OpenAi Dev Day, everything you need to know
Four tools for developers announced. No new chatbots.
2' min read
2' min read
OpenAI at its developer event announced some new tools designed to simplify the creation of advanced AI apps. No new LLMs as expected, but tools that update existing functionalities. Four tools were presented, let's go in order. API Realtime enables low-latency multimodal experiences to be integrated into apps, with speech-to-speech conversations. Then a fine-tuning mode of GPT-4o with images and text is offered. This opens up new possibilities for visual search, object detection and biomedical image analysis. Prompt Caching reduces costs and latency by 50 per cent for developers. And Model Distillation Suite that helps create smaller, more efficient models, equalling the performance of larger models at a lower cost. Let's see how they work.
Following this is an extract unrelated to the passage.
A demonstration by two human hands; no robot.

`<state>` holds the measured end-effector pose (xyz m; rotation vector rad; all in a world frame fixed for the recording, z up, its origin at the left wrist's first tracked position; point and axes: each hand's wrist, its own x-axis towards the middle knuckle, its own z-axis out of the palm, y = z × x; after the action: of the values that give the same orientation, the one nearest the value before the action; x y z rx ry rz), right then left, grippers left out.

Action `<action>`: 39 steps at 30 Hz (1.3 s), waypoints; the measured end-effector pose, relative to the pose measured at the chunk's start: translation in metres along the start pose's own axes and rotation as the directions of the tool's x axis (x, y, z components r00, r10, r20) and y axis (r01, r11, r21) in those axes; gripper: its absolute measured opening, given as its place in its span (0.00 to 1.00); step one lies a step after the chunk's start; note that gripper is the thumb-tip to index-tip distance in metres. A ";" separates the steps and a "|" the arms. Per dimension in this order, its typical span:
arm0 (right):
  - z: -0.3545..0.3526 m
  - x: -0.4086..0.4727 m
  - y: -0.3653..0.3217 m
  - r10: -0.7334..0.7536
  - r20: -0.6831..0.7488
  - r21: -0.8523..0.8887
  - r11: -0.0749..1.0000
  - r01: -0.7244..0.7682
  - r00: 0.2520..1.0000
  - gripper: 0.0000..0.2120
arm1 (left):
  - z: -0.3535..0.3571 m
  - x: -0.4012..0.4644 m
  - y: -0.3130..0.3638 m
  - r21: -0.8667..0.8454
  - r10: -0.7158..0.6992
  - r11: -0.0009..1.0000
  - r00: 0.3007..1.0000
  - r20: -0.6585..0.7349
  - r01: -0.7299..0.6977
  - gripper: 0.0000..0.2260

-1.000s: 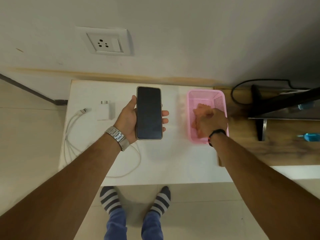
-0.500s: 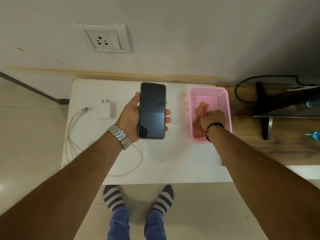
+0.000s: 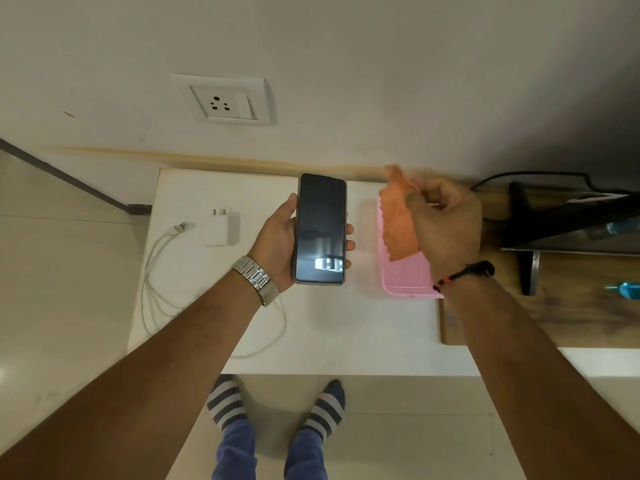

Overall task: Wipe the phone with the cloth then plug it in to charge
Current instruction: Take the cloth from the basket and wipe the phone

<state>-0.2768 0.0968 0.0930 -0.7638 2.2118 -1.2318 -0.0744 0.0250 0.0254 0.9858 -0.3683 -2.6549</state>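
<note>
Phone (image 3: pixel 321 228) sits screen-up in the left hand's (image 3: pixel 277 242) grip at bench centre; the right hand (image 3: pixel 445 223) has lifted the pinched cloth (image 3: pixel 398 220) clear of the basket (image 3: pixel 405 282), three o'clock — wiping's next!

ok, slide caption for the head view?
Left hand holds phone; right hand lifts orange cloth above pink basket.

A plain off-white wall (image 3: pixel 346 64) carries a white socket plate (image 3: pixel 227 100) above a white desk (image 3: pixel 346 334). Pale glossy floor tiles (image 3: pixel 62 271) surround it; a wood-grain surface (image 3: pixel 571 317) adjoins on the right, bearing a dark stand (image 3: pixel 530 271).
</note>
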 end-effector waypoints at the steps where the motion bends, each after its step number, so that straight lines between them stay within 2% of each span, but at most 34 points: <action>1: 0.002 -0.004 -0.015 -0.105 -0.021 -0.029 0.994 0.104 0.994 0.06 | 0.004 0.000 -0.001 -0.001 -0.004 1.000 1.000 -0.012 0.004 0.36; 2: 0.005 -0.010 -0.028 -0.230 -0.022 -0.097 0.969 0.227 0.973 0.02 | 0.007 0.001 -0.001 -0.008 -0.002 1.000 1.000 -0.029 0.002 0.35; 4: 0.021 -0.027 -0.047 -0.426 0.090 -0.273 0.858 0.434 0.900 0.12 | 0.015 0.002 -0.002 -0.019 0.028 0.999 0.997 -0.075 -0.030 0.32; 6: 0.044 -0.048 -0.052 -0.383 0.312 -0.374 0.792 0.483 0.869 0.14 | 0.022 0.003 -0.003 0.004 0.062 0.998 0.992 -0.114 -0.062 0.27; 8: 0.062 -0.065 -0.049 -0.283 0.428 -0.424 0.776 0.467 0.858 0.14 | 0.024 0.003 -0.003 0.013 0.062 0.998 0.984 -0.165 -0.061 0.22; 11: 0.064 -0.067 -0.043 -0.277 0.460 -0.393 0.789 0.473 0.844 0.17 | 0.016 0.000 -0.001 0.043 0.089 0.996 0.976 -0.196 -0.083 0.23; 14: 0.062 -0.061 -0.038 -0.316 0.487 -0.453 0.705 0.545 0.814 0.17 | 0.010 -0.003 0.001 0.062 0.104 0.994 0.974 -0.200 -0.093 0.26; 17: 0.064 -0.061 -0.035 -0.328 0.529 -0.413 0.706 0.575 0.783 0.16 | 0.009 -0.004 0.004 0.023 0.125 0.992 0.975 -0.185 -0.123 0.24; 20: 0.064 -0.062 -0.033 -0.376 0.568 -0.421 0.632 0.650 0.732 0.13 | 0.012 -0.005 0.006 0.019 0.129 0.992 0.972 -0.196 -0.128 0.23; 23: 0.066 -0.065 -0.030 -0.379 0.527 -0.427 0.655 0.623 0.761 0.09 | 0.013 -0.008 0.008 0.017 0.138 0.990 0.971 -0.194 -0.137 0.23; 28: 0.067 -0.055 -0.032 -0.415 0.575 -0.426 0.584 0.691 0.705 0.10 | 0.010 -0.013 0.008 0.010 0.118 0.993 0.976 -0.186 -0.118 0.23; 34: 0.066 -0.043 -0.037 -0.352 0.501 -0.545 0.582 0.604 0.791 0.11 | 0.014 -0.015 0.009 0.053 0.113 0.993 0.968 -0.224 -0.103 0.22; 35: 0.066 -0.054 -0.035 -0.363 0.536 -0.522 0.567 0.637 0.762 0.11 | 0.014 -0.015 0.012 0.038 0.119 0.993 0.968 -0.221 -0.114 0.23; 38: 0.058 -0.082 -0.038 -0.339 0.711 -0.391 0.537 0.748 0.616 0.11 | 0.016 -0.017 0.016 0.008 0.154 0.988 0.965 -0.214 -0.156 0.27; 39: 0.056 -0.074 -0.041 -0.358 0.710 -0.392 0.514 0.763 0.606 0.11 | 0.016 -0.017 0.014 0.015 0.150 0.989 0.964 -0.219 -0.150 0.25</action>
<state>-0.1774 0.0957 0.1133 -2.0429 1.8713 -0.2453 -0.0701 0.0200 0.0518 1.1866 -0.3748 -2.3820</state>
Realtime APIs for voice services.
It is designed for voice mode. Previously, to create a similar voice assistant experience, developers had to transcribe audio with an automatic speech recognition model such as Whisper, pass the text to a text model for inference or reasoning, and then play back the model's output using text to speech. According to OpenAi, thea Realtime API improves this process by directly transmitting audio input and output, enabling more natural conversational experiences. It can also automatically handle interruptions, just like the Advanced Voice mode in ChatGPT.
Fine Tuning Mode for Gpt-4o
.In practice, developers can optimise Gpt 4o with images and text. Let us see what changes for images. Visual fine-tuning follows a similar process as text fine-tuning: developers can prepare their image datasets so that they follow the correct format and then upload that dataset to our platform. According to OpenAi, developers can now improve the performance of GPT-4o for visual tasks with as few as 100 images and achieve even higher performance with larger volumes of text and image data.
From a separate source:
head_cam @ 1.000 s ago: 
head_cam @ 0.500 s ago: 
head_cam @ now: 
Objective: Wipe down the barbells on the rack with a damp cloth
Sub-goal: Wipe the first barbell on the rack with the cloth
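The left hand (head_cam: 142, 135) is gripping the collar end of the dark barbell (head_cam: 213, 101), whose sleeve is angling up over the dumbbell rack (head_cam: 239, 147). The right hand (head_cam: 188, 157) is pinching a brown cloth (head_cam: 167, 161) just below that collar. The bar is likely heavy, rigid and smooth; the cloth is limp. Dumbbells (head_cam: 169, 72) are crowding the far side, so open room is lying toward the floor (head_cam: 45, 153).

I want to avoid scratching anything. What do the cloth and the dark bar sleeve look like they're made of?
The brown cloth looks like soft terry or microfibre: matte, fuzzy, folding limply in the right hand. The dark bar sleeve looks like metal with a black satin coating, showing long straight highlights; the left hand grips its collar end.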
Prompt Caching, automatic discounts on queries
.Automatic discounts are offered on inputs that the model has seen recently. Many developers, the site says, repeatedly use the same context on multiple API calls when creating AI applications, such as when making changes to a code base or having long multi-turn conversations with a chatbot. With Prompt Caching, they promise to reduce costs and latency. By reusing recently seen input tokens, developers can achieve a 50 per cent discount and faster prompt processing times.